• _WORK REQUEST_
Each line below is to be repeated exactly; any picture is to be left out.

• _SUPPLIED DATA_

━━━━━━

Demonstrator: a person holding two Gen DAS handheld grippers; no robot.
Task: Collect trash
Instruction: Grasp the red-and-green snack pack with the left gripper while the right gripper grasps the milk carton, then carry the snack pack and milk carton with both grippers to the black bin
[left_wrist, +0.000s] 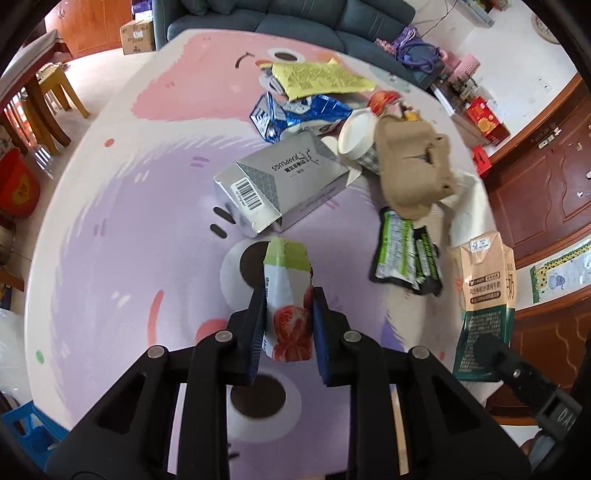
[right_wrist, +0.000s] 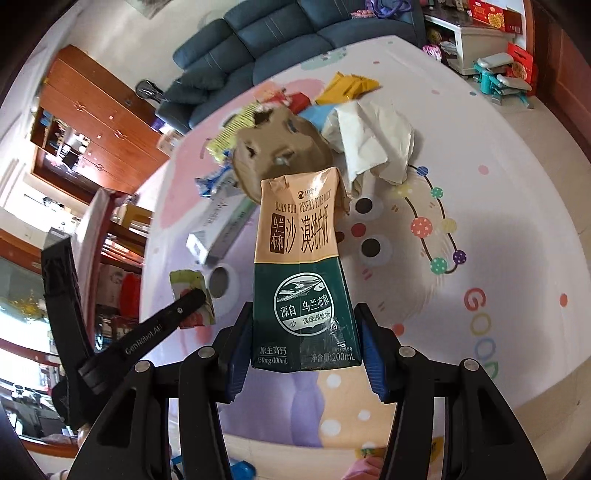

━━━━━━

• _WRITTEN SOLUTION_
Demonstrator: a person holding two Gen DAS handheld grippers; no robot.
Task: Collect trash
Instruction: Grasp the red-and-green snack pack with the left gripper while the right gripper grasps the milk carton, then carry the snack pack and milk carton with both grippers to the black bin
[left_wrist, +0.000s] 
[right_wrist, +0.000s] 

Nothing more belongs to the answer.